Hellish Fiends, and Brutish Men

Stories from the Margins of History


Hugh Monroe

By Jim Helvey, CC BY 3.0, https://commons.wikimedia.org/w/index.php?curid=53005166

South of the Canadian border, in the Two Medicine area of Glacier National Park, stands the imposing feature that is Rising Wolf Mountain. The author James Willard Schultz named the mountain in honour of his friend Hugh Monroe, a former Hudson’s Bay Company (HBC) and American Fur Company (AFC) employee. 

Hugh Monroe was born at L’Assumption, Montcalm County, Quebec, on 25 August 1799, although some sources state he made his entrance into the world in 1784. His father, also named Hugh, was a captain in the British Army stationed in Canada, and his mother was Angelique de la Roche, a French emigre with royalist loyalties.

Monroe’s paternal grandfather, John Munro, was born in Ross-shire in the Scottish Highlands.
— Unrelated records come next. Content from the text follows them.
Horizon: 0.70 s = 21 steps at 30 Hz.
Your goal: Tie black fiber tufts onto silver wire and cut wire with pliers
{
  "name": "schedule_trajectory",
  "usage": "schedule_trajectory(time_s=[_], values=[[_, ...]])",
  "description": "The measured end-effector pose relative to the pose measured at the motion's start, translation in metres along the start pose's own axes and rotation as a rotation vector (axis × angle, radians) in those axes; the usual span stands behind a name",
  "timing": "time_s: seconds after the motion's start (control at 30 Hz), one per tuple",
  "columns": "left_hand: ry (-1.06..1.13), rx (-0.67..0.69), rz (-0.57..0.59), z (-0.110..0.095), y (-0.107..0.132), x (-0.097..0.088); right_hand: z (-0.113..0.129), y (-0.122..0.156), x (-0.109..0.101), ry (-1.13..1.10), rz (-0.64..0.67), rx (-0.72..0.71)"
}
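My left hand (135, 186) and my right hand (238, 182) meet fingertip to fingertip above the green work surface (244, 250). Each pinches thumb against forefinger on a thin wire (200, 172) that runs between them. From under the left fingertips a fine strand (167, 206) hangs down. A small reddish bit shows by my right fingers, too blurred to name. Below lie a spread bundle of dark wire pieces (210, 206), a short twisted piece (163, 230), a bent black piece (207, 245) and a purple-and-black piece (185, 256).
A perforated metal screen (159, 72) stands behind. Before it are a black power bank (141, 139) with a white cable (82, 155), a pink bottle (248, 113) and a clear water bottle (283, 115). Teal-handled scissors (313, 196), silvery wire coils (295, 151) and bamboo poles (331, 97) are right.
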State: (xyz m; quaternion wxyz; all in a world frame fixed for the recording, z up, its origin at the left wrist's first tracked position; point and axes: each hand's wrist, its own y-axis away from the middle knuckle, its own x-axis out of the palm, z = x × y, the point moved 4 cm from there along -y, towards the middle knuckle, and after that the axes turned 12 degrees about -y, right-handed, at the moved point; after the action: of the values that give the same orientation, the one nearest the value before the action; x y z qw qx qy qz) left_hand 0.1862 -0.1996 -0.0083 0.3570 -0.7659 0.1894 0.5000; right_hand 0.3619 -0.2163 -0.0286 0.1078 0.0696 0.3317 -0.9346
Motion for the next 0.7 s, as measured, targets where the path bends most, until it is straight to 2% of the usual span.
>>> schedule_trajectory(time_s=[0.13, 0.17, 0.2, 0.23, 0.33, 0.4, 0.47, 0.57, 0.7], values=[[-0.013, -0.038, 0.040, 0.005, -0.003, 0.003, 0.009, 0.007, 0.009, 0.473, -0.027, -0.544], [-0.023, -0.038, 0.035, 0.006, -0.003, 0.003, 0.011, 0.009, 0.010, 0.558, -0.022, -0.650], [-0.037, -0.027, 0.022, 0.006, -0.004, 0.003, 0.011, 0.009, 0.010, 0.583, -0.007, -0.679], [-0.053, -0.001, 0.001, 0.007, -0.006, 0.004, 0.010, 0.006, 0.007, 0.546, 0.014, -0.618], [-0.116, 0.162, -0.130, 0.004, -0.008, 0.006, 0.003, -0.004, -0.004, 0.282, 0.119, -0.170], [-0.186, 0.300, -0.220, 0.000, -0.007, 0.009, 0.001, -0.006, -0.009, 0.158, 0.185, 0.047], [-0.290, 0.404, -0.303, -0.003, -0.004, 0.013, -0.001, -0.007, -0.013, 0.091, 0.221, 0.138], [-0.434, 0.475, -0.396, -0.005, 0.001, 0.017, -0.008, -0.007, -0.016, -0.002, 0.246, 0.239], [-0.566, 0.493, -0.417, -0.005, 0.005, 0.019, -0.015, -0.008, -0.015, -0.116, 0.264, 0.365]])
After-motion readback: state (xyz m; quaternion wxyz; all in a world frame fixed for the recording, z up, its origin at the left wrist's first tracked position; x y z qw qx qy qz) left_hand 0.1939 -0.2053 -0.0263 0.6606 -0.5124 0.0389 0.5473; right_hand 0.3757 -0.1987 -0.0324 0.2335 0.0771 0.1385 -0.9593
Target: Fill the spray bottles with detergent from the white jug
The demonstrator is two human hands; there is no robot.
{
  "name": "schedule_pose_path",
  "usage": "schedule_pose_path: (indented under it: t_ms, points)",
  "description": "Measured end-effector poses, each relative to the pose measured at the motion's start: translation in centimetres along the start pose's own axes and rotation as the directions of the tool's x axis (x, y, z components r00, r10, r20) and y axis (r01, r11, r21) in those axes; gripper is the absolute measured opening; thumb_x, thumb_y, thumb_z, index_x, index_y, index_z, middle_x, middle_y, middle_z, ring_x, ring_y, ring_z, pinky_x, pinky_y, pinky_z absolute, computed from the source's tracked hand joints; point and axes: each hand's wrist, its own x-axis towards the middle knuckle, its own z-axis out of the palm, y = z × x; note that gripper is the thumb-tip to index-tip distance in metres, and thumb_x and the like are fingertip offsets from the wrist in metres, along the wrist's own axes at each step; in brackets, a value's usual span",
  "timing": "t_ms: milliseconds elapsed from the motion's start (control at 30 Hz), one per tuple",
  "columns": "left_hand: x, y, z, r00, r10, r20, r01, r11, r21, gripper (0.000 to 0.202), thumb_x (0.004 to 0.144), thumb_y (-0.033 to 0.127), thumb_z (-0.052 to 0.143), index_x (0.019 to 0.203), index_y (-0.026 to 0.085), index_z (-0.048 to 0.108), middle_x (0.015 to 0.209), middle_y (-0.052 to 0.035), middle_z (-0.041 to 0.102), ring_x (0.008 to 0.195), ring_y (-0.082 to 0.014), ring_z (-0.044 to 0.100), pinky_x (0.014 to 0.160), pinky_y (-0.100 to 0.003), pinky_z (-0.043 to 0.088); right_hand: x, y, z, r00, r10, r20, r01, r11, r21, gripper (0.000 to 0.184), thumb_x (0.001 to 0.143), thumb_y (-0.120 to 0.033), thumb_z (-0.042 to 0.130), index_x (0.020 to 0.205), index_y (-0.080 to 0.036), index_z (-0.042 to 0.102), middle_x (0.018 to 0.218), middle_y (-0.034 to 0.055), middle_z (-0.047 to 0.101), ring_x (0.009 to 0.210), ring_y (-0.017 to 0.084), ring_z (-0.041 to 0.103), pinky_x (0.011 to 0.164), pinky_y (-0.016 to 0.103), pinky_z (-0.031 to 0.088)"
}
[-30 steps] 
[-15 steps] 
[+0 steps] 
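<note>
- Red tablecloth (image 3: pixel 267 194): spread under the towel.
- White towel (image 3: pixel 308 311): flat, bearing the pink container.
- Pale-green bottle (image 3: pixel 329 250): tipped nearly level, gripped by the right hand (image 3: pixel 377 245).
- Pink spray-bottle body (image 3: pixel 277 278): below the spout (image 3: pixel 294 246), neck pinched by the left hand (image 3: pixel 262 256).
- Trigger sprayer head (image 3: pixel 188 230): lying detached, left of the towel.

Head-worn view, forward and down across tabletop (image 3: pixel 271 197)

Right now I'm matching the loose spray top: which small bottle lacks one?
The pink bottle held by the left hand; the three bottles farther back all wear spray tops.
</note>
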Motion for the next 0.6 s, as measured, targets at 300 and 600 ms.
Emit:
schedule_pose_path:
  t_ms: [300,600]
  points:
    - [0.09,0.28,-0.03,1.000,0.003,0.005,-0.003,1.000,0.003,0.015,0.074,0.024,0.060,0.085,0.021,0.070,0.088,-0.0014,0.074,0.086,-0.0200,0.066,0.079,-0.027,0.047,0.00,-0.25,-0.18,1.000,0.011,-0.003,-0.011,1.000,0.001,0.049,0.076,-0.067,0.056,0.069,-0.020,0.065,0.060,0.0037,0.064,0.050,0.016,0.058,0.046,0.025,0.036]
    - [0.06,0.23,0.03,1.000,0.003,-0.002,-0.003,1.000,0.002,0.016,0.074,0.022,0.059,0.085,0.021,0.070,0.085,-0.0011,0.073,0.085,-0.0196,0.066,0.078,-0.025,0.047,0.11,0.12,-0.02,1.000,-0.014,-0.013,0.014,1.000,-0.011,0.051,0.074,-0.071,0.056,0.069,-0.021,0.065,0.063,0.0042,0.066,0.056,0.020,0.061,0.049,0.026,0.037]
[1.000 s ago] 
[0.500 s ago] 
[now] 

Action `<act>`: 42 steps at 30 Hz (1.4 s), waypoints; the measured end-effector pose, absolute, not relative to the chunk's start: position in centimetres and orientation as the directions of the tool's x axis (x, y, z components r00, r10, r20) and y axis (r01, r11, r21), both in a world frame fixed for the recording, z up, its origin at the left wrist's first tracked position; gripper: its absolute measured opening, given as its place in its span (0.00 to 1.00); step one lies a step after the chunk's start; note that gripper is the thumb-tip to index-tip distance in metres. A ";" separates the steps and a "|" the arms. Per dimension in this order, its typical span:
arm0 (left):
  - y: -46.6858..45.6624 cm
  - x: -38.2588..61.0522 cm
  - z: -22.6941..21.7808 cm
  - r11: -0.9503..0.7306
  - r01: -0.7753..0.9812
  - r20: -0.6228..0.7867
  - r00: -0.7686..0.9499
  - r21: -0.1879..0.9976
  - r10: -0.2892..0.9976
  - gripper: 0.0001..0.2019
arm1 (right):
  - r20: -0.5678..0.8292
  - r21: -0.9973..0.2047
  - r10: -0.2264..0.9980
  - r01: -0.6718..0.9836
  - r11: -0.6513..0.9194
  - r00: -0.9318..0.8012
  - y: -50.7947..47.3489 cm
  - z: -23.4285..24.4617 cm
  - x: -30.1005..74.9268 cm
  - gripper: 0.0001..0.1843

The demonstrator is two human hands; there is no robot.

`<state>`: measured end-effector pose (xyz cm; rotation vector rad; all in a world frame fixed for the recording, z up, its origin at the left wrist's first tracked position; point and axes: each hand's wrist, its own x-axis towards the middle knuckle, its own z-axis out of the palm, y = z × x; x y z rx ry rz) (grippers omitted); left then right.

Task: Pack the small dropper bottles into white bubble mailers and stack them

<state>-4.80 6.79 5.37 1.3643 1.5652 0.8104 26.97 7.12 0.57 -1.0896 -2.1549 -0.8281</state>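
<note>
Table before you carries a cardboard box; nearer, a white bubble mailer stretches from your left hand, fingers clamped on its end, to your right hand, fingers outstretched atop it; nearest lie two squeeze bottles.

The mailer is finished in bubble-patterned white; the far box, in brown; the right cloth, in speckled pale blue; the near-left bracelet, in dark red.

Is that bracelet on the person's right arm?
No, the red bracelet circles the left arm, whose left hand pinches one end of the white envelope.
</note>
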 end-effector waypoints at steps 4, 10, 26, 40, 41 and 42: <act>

He moved to North America during the Seven Years’ War, arriving in 1756, and seeing action at the siege of Louisbourg in 1758 and then the following year at the Plains of Abraham. After the war, Munro developed a close friendship with Simon McTavish, the chief founding partner of the North West Company (NWC), the HBC’s biggest rival.

During the American Revolution, John Munro remained loyal to the crown. Captured by Colonial forces at Albany, while on a mission to recruit men to the 84th Regiment of Foot, Munro was sentenced to be hanged. He escaped his imprisonment and fled across the border to Canada and safety.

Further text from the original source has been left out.